A Humanidade não deve ter orgulho nenhum no Tarrafal – José Miguel Judas

O ex-conselheiro da Revolução José Miguel Judas defende que a humanidade não tem nada de que se orgulhar com o Campo de Concentração do Tarrafal, considerando “sem sentido” a candidatura a Património Mundial da UNESCO.

“Património da Humanidade devem ser coisas que a Humanidade construiu, fez, realizou num sentido de avanço. Tudo que cheire a barbaridades, coisas feias e pecaminosas, não é património”, diz José Miguel Judas.

O capitão de Mar e Guerra, 70 anos, hoje na reserva, falava em entrevista à agência Lusa sobre os 45 anos da libertação dos presos políticos do Campo do Tarrafal e o encerramento da prisão em 01 de maio de 1974, cinco dias depois da Revolução dos Cravos.

À época tenente da Marinha, Judas era ativista do Movimento das Forças Armadas (MFA) e conselheiro do comandante-chefe de Cabo Verde, Fragoso de Matos, que, na sequência do 25 de Abril, assumiu funções como delegado do Governo e tomou a decisão de libertar os presos que estavam no campo de concentração do Tarrafal, na localidade de Chão Bom, na ilha cabo-verdiana de Santiago.

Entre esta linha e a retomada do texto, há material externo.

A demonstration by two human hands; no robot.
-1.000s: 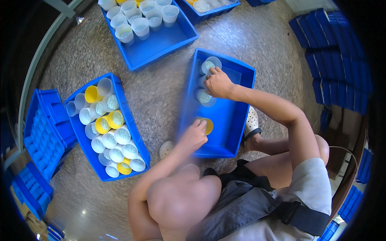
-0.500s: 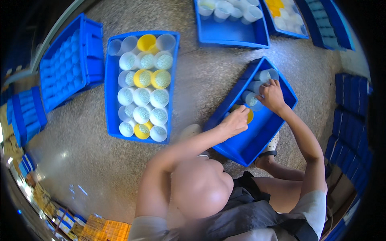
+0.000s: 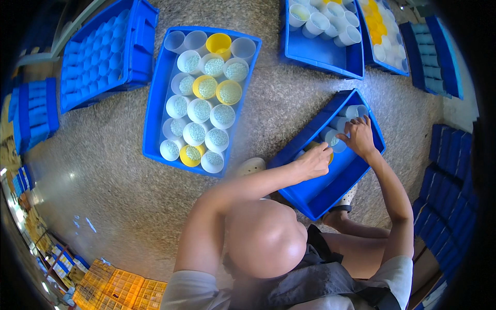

Judas considera importante dar “uma utilidade” e “manter aquela presença”, defendendo a possibilidade de tal ser feito no contexto de um projeto comum da lusofonia.

“Talvez pudesse, no âmbito da Comunidade dos Países de Língua Portuguesa (CPLP), haver um projeto de memória em que angolanos e portugueses – por serem os que têm mais recursos – assumissem também os custos de fazer daquilo um local de lembrança de coisas ruins para que elas não se repetissem, que tivesse essa função pedagógica”, sustenta.

“Podia ter algum sentido ‘turístico’, mas fundamentalmente um sentido pedagógico. Agora, a humanidade não deve ter orgulho nenhum naquilo. Não vejo que a Humanidade se sinta orgulhosa por ter aquilo”, acrescenta.

Cabo Verde quer candidatar o campo de concentração do Tarrafal a património da humanidade da Organização das Nações Unidas para a Educação, Ciência e Cultura (UNESCO) em conjunto com Angola e Portugal e envolvendo a Guiné-Bissau.

A ideia do Governo cabo-verdiano é fazer do campo de concentração um campo internacional pela paz.

Situado na localidade de Chão Bom, o campo de concentração do Tarrafal foi construído em 1936, tendo recebido os primeiros presos políticos em outubro do mesmo ano, e funcionado até 1956.

Em 1962, foi reaberto com o nome de “Campo de Trabalho de Chão Bom”, destinado a encarcerar os anticolonialistas de Angola, Guiné-Bissau e Cabo Verde.

Ao todo, estiveram presas no “campo da morte lenta” quase 600 pessoas, sendo 340 antifascistas e 230 anticolonialistas.

Foi encerrado em 01 de maio de 1974, tendo desde então sofrido várias intervenções com vista à sua preservação e construção de um espaço museológico.

Em 2018, o Museu da Resistência (ex-Campo de Concentração do Tarrafal) foi o museu cabo-verdiano mais visitado, com 9.000 visitantes.